What to produce
From the first line to the last, set down the data exactly as given.
═══
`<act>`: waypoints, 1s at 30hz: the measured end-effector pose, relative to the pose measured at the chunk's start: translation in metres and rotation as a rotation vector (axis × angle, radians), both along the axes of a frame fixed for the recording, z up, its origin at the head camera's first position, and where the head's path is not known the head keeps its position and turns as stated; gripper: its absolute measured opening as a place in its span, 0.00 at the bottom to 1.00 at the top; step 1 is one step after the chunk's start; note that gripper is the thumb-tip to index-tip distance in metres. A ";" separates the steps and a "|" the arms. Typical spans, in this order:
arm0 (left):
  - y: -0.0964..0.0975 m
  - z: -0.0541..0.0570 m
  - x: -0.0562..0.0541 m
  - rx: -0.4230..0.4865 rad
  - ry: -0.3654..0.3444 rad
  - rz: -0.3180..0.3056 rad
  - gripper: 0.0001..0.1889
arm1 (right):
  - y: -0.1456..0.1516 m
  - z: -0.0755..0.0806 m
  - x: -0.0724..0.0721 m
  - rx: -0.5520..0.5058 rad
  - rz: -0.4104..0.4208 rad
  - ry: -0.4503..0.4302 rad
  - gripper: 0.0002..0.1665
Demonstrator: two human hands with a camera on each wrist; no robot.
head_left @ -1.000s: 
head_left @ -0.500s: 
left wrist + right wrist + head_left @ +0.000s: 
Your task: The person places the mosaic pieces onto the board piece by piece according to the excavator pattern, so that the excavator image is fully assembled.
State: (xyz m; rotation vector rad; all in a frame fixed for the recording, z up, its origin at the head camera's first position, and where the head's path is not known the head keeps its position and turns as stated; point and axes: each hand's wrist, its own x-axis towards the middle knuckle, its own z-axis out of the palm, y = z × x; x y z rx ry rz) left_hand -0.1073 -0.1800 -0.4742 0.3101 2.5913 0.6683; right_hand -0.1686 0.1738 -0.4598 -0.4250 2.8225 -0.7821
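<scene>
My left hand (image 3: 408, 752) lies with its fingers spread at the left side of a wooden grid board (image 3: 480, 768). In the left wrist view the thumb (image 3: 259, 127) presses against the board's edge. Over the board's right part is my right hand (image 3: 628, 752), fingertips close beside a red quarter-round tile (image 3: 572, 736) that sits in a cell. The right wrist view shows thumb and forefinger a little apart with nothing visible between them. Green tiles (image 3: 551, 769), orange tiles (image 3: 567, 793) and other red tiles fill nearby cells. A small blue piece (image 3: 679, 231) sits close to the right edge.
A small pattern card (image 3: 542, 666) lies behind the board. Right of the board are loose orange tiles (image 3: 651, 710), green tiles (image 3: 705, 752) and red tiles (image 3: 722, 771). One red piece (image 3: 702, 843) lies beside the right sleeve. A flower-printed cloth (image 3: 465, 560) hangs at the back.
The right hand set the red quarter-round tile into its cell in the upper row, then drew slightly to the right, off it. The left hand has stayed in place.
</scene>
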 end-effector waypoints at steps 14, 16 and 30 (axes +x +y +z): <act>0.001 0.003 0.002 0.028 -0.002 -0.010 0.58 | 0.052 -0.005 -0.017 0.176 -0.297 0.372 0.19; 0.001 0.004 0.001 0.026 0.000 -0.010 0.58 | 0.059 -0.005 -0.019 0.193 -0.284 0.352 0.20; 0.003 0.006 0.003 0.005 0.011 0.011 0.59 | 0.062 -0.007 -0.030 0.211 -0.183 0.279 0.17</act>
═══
Written solution
`<act>`: waypoints, 1s at 30hz: the measured end-effector pose, relative to the pose measured at the chunk's start: translation in metres and rotation as a rotation vector (axis × angle, radians), both along the axes of a frame fixed for the recording, z up, its origin at the head camera's first position, and where the head's path is not known the head keeps its position and turns as stated; gripper: its absolute measured opening as a place in its span, 0.00 at the bottom to 1.00 at the top; step 1 is one step after the chunk's start; note that gripper is the thumb-tip to index-tip distance in metres. A ";" separates the steps and a "|" the arms. Typical spans, in this order:
arm0 (left):
  - y: -0.0964..0.0975 m
  - z: -0.0541..0.0570 m
  - x: -0.0562..0.0541 m
  - rx: -0.4230..0.4865 rad
  - ry: -0.3654..0.3444 rad
  - rz: -0.3180..0.3056 rad
  - gripper: 0.0001..0.1889
arm1 (right):
  - y: -0.1456..0.1516 m
  - z: -0.0755..0.0806 m
  - x: -0.0724..0.0721 m
  - rx: -0.5520..0.5058 rad
  - rz: -0.4104..0.4208 rad
  - ry: -0.4503..0.4302 rad
  - gripper: 0.0002..0.1665
Demonstrator: two human hands with a camera on each wrist; no robot.
head_left @ -1.000s: 
head_left @ -0.500s: 
left wrist + right wrist + head_left @ +0.000s: 
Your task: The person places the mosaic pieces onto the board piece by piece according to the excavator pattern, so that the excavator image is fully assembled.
State: (xyz m; rotation vector rad; all in a frame fixed for the recording, z up, its origin at the head camera's first position, and where the head's path is not known the head keeps its position and turns as stated; point and axes: each hand's wrist, its own x-axis towards the middle knuckle, its own z-axis out of the palm, y = z × x; x y z rx ry rz) left_hand -0.1073 -0.1800 -0.4742 0.3101 2.5913 0.6683; right_hand -0.1686 0.1738 -0.4598 -0.4250 2.8225 -0.7821
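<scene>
My left hand (image 3: 408, 752) lies with its fingers spread at the left side of a wooden grid board (image 3: 480, 768). In the left wrist view the thumb (image 3: 259, 127) presses against the board's edge. Over the board's right part is my right hand (image 3: 628, 752), fingertips close beside a red quarter-round tile (image 3: 572, 736) that sits in a cell. The right wrist view shows thumb and forefinger a little apart with nothing visible between them. Green tiles (image 3: 551, 769), orange tiles (image 3: 567, 793) and other red tiles fill nearby cells. A small blue piece (image 3: 679, 231) sits close to the right edge.
A small pattern card (image 3: 542, 666) lies behind the board. Right of the board are loose orange tiles (image 3: 651, 710), green tiles (image 3: 705, 752) and red tiles (image 3: 722, 771). One red piece (image 3: 702, 843) lies beside the right sleeve. A flower-printed cloth (image 3: 465, 560) hangs at the back.
The right hand set the red quarter-round tile into its cell in the upper row, then drew slightly to the right, off it. The left hand has stayed in place.
</scene>
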 end-effector waypoints at steps 14, 16 and 30 (axes +x +y +z): <act>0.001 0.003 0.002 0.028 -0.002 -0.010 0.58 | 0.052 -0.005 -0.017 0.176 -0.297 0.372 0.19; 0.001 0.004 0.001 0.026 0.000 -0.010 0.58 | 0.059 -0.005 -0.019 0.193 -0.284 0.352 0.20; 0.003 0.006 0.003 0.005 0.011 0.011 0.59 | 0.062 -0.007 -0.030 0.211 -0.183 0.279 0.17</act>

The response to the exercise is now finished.